• [WORK REQUIRED] Lines with the string "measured" are to be identified in the listing and copied.
=== RECORDED INFORMATION ===
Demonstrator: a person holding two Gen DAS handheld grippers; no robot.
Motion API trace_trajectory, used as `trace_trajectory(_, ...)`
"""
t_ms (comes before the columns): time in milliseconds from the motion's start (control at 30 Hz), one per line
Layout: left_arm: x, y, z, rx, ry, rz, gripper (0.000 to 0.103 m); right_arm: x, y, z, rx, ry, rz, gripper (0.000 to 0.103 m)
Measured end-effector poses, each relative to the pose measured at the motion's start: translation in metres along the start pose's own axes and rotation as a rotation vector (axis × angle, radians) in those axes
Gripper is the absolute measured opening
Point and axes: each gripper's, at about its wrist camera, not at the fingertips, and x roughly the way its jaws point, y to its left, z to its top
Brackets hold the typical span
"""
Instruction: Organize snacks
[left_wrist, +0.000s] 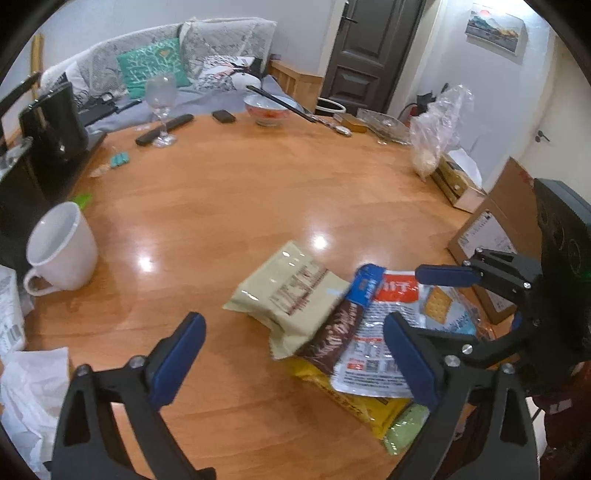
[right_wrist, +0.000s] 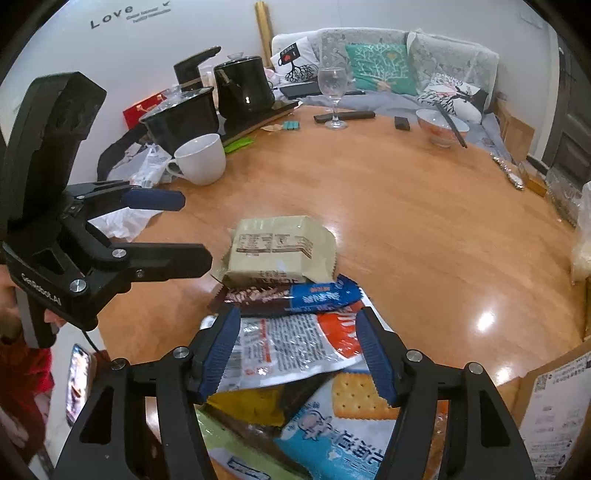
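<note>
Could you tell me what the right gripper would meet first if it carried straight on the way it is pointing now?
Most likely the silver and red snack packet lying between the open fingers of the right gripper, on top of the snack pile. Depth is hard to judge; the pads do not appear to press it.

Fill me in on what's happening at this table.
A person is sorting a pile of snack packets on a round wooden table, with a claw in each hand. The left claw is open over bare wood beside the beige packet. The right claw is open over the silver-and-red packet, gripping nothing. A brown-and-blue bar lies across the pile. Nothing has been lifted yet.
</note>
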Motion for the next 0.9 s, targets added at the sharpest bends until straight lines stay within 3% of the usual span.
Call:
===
• [ANSWER AREA]
Measured end-effector poses, each relative to the pose measured at the motion's start: translation in metres along the start pose's own axes and rotation as a rotation vector (axis × angle, radians) in those axes
Gripper is the absolute measured opening

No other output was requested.